A Call To Live Differently

We don’t think our way into a new life; we live our way into a new kind of thinking. The Gospel is before all else a call to live differently, so that life can be shared with others. In other words, the Gospel is ultimately calling us to a stance of simplicity, vulnerability, dialogue, powerlessness, and humility. These are the only virtues that make communion and community and intimacy possible.

To See

How we see is what we see is a rather clear message from both Jesus and Buddha, but most of us never had the observational maturity, the psychology, and the insights of nuclear physics to actually understand this. We do now.

Richard Rohr, Just This

Incarnation

No monotheistic Jewish girl at that time could ever have been prepared for the Incarnation. God is perfectly transcendent and beyond everything.
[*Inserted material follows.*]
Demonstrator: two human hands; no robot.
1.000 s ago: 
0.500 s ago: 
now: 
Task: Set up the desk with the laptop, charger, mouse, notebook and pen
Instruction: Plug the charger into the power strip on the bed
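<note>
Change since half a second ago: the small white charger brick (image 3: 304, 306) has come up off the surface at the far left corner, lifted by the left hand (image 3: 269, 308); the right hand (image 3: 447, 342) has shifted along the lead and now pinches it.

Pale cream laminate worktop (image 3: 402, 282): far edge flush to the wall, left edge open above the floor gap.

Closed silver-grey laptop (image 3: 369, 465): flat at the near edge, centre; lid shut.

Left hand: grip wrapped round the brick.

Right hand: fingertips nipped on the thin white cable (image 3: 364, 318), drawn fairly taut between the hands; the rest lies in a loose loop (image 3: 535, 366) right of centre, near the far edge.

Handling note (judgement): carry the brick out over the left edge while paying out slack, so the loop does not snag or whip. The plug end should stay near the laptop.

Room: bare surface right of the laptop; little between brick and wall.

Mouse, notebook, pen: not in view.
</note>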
And if she believed the rabbis’ teaching that God comes in words, in the Torah and in the Commandments, then nothing prepared her for believing that God could become flesh and body. The Incarnation had nothing to do with theology. It was rather about vulnerability, about letting go, about emptiness, about self-surrender –and none of that is in the head.

Spirituality of Change

Richard Rohr:

Metanoia, Jesus’ first message upon beginning his ministry (Mark 1:15, Matthew 4:17), is unfortunately translated with the moralistic word repent. Metanoia literally means change or even more precisely “Change your mind!” So it is strange that the religion founded in Jesus’ name has been resistant to change and has tended to love and protect the past and the status quo much more than the positive and hopeful futures that could be brought about by people open to change. Maybe that is why our earth is so depleted and our politics are so pathetic. We have not taught a spirituality of actual change or growth, which is what an alternative orthodoxy always asks of us.